The Case: Passenger Demands Video Copy of S‑Bahn Journey
A passenger demanded that S‑Bahn Berlin GmbH provide a copy of the video recordings of his journey, invoking his right of access under Article 15(3) GDPR. S‑Bahn refused and referred to its data protection concept, which had been coordinated with the Berlin data protection authority.
OVG Decision: Data Protection Concept Trumps Individual Right to a Copy
The court upheld S‑Bahn’s decision. Although the video recordings are personal data, the company’s data protection concept justifies refusing to provide a copy. The concept provides that:
• Recordings are not viewed internally.
• Disclosure only occurs to law‑enforcement authorities.
• Deletion occurs automatically after 48 hours.

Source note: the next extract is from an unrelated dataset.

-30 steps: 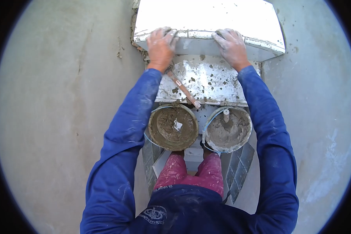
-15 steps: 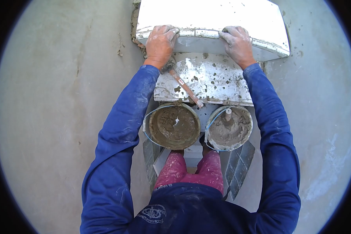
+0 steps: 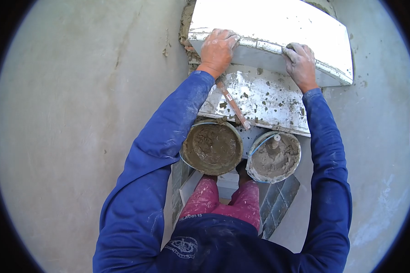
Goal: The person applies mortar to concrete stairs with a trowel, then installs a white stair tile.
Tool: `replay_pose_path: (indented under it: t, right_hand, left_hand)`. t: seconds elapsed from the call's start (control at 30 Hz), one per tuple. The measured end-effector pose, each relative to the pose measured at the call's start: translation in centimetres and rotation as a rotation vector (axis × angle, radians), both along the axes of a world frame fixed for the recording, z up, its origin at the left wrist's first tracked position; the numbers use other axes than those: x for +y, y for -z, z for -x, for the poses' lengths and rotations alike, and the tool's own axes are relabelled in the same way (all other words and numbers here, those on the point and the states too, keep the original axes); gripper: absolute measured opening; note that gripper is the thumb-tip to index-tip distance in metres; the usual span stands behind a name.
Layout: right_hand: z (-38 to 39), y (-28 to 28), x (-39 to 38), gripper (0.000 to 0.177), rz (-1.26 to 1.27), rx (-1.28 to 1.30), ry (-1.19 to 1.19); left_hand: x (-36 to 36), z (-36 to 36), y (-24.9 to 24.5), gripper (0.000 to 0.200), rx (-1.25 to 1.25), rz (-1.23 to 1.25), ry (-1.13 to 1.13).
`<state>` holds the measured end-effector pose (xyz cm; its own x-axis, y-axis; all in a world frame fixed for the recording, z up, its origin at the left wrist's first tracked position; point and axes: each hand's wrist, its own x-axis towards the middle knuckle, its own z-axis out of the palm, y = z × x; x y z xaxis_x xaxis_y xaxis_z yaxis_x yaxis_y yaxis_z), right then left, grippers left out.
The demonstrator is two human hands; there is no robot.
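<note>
One white slab (image 3: 271,22) is gripped at its near edge by curled left hand (image 3: 218,51) and right hand (image 3: 300,63) | long axis laid crosswise beyond both | neither nearer

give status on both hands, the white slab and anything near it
Left hand and right hand curled over white slab's near edge. Slab sits beyond mud-flecked panel. Tool handle lies across panel, near left wrist.

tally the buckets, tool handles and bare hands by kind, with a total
Buckets: 2 (left bucket, right bucket)
Tool handles: 2 (brown handle, pale handle in the right bucket)
Hands: 2 (left hand, right hand, both at the edge of the white block)
Total: 6
</note>
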<state>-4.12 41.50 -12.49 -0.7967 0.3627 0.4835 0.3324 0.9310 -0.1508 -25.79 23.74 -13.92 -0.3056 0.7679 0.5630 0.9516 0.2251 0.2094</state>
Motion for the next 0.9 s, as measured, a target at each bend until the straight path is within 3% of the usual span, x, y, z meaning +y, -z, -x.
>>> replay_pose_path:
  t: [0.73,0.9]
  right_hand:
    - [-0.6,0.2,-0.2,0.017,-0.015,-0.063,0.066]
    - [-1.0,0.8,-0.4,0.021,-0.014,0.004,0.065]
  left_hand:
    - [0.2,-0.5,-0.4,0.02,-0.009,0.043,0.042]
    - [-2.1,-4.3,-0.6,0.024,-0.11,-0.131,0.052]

The court argued that this concept best protects the privacy rights of all passengers. The interest of an individual passenger in obtaining a copy must take a back seat—especially since he had already been informed, under Article 15(1) GDPR, about the manner of the data processing.
Implications for Companies: Why This Ruling Matters
The power of a data protection concept: A well‑thought‑out and ideally supervisory‑authority‑aligned data protection concept for video surveillance is a strong legal argument. It can limit obligations arising from the right to obtain a copy.
Protection of third‑party rights: The judgment emphasizes that the rights of other persons also visible in the footage must be protected. Providing a copy would infringe those rights.
Difference between information and copy: Companies must inform about the video surveillance (Art. 15(1) GDPR). They are not obliged in every case to provide a copy of the recordings (Art. 15(3) GDPR).
Need for clear rules: Companies that use video surveillance (e.g., in retail, office buildings, or parking lots) need clear, documented rules for access, retention period, and deletion of recordings.
FAQ: Video Surveillance & GDPR – What You Need to Know
Must I always give customers a copy of video footage? No. This judgment shows that the right to a copy can be restricted, particularly where third‑party rights or a consistent data protection concept stand in the way.
What belongs in a data protection concept for video surveillance? It should define the purpose of surveillance, exact storage locations, retention period, clear deletion deadlines, and strict access rules.
How long may I store video recordings? As briefly as possible and only as long as necessary for the purpose (e.g., investigating crimes). 48–72 hours is often a benchmark, but this may vary depending on justification.
What is the difference between access (Art. 15(1)) and copy (Art. 15(3))? Access concerns general information about the processing (purposes, duration, etc.). The copy concerns the personal data themselves.
Conclusion: Legal Certainty for Companies Using Video Surveillance Strengthened
The OVG Berlin‑Brandenburg ruling provides greater legal certainty for companies. It shows that a proactive, well‑documented data protection approach is not only an obligation but also an effective means of fending off unfounded demands and safeguarding the rights of all parties involved.